Children's dentistry in secondary care during COVID-19 Kunal B Patel Franchesca Fong Ravinder Kaur Janet Davies Rosemary Whatling Dental Update 2024 47:8, 707-709.
Authors
Kunal BPatel
BDS, MJDF, MPaedDent RCSEd
Specialist in Paediatric Dentistry, The Royal London Dental Hospital, Barts Health NHS Trust; Honorary Clinical Lecturer in Paediatric Dentistry, Queen Mary University of London
Consultant in Paediatric Dentistry, The Royal London Dental Hospital, Barts Health NHS Trust Honorary; Clinical Lecturer in Paediatric Dentistry, Queen Mary University of London
Consultant in Paediatric Dentistry, The Royal London Dental Hospital, Barts Health NHS Trust Honorary; Clinical Lecturer in Paediatric Dentistry, Queen Mary University of London
Honorary Consultant in Paediatric Dentistry, The Royal London Dental Hospital, Barts Health NHS Trust; Senior Lecturer in Paediatric Dentistry, Queen Mary University of London
The COVID-19 pandemic has brought a unique set of challenges to assessing and treating paediatric dental patients in the secondary care setting. These children often present with high disease burdens and high levels of anxiety. In addition, they may have medical conditions which add to their treatment complexity. At the Royal London Dental Hospital, innovations have been put in place to improve the patient journey in a time where access to both out-patient and general anaesthetic services have been severely limited. Long term these innovations will help us to improve our service and facilitate communication with patients/carers, general dental and medical practitioners, safeguarding and specialist medical teams. It will create more flexible and creative work patterns for the dental team.

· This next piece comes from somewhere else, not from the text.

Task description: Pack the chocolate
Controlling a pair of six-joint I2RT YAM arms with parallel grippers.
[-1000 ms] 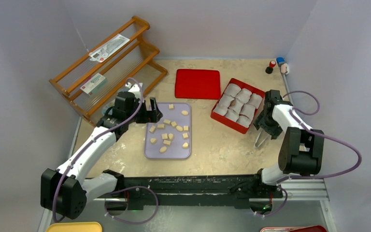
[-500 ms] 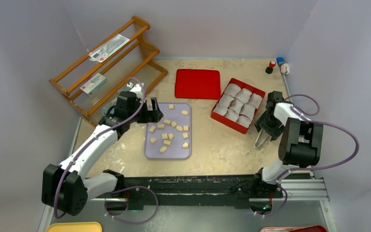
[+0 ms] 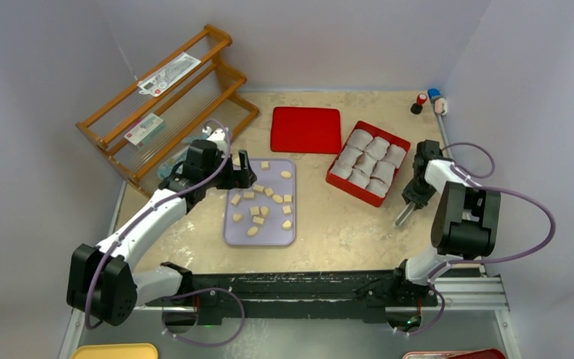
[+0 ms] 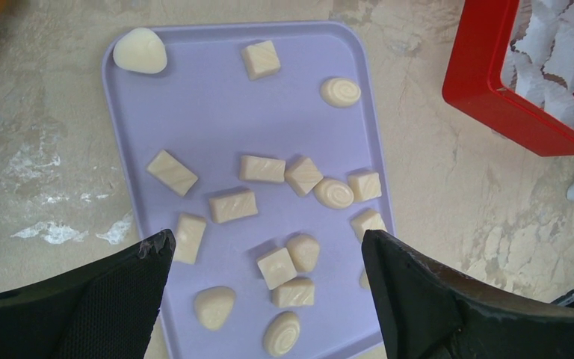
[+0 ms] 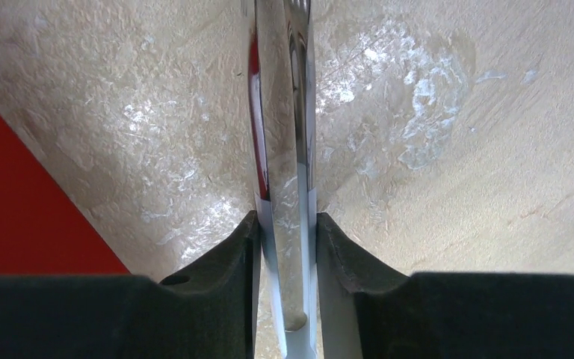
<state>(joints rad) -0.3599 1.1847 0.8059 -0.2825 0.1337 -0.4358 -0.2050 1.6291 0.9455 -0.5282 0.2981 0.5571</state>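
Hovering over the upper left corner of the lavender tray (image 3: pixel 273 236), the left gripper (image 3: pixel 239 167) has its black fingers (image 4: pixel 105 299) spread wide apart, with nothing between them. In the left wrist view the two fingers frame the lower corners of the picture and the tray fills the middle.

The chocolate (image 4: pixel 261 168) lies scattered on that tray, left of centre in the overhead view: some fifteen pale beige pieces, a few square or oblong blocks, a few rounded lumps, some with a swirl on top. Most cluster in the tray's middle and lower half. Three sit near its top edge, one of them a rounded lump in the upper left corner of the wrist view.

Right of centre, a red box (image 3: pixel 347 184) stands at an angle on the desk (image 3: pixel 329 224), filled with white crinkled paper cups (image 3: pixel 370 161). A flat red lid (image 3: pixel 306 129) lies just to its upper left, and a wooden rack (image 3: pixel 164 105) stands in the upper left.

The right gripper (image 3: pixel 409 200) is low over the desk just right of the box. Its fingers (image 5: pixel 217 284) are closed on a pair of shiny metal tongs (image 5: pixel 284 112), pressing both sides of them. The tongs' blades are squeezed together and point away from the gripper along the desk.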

CPD/Clinical Relevance: This paper illustrates the innovations that were introduced to overcome the challenges faced during the COVID-19 pandemic.
Article
With COVID-19, the past few months have brought about challenges that are unique to the management of paediatric dental patients. This has led to the adaptation of paediatric dental services across the country and inspired innovations to facilitate the continuity of emergency and elective procedures. At the Royal London Dental Hospital, Barts Health NHS Trust, some of these innovations will have a lasting impact and can be utilized going forward into the recovery phases and beyond.
Challenges
Outpatient activity
We receive approximately 5,000 referrals and undertake 15,000 outpatient appointments in the Paediatric Dental department annually. The COVID-19 pandemic has temporarily halted elective face-to-face dental assessments and procedures. This resulted in a precarious situation of having a large backlog of patients requiring dental assessment and treatment.
Dental anxiety is prevalent for many children accessing dental care. Changes in our environment, such as having to wear personal protective equipment (PPE), can enhance children's anxiety further.
Reduced access to general anaesthetic
The reduced provision of general anaesthetic (GA) services following the cancellation of all elective procedures has had a profound effect on our service. Dental caries accounts for a large proportion of general anaesthetic admissions for children in the UK. In 2015-16, tooth decay was the most common reason for hospital admission for children aged 5 to 9 years-old and the sixth most common procedure in hospital for children aged 4 years and under.1 London alone has a combined waiting list of over 3000 children awaiting dental procedures under GA. The children presenting to our service are largely pre-cooperative, have special care needs or are medically compromised. Our current waiting list of over 700 patients has been exacerbated by new emergency cases requiring dental treatment under GA. General anaesthetic services across the United Kingdom are still limited for many paediatric dental units, who are competing for theatre access with other surgical specialties and are operating with a significantly reduced patient flow.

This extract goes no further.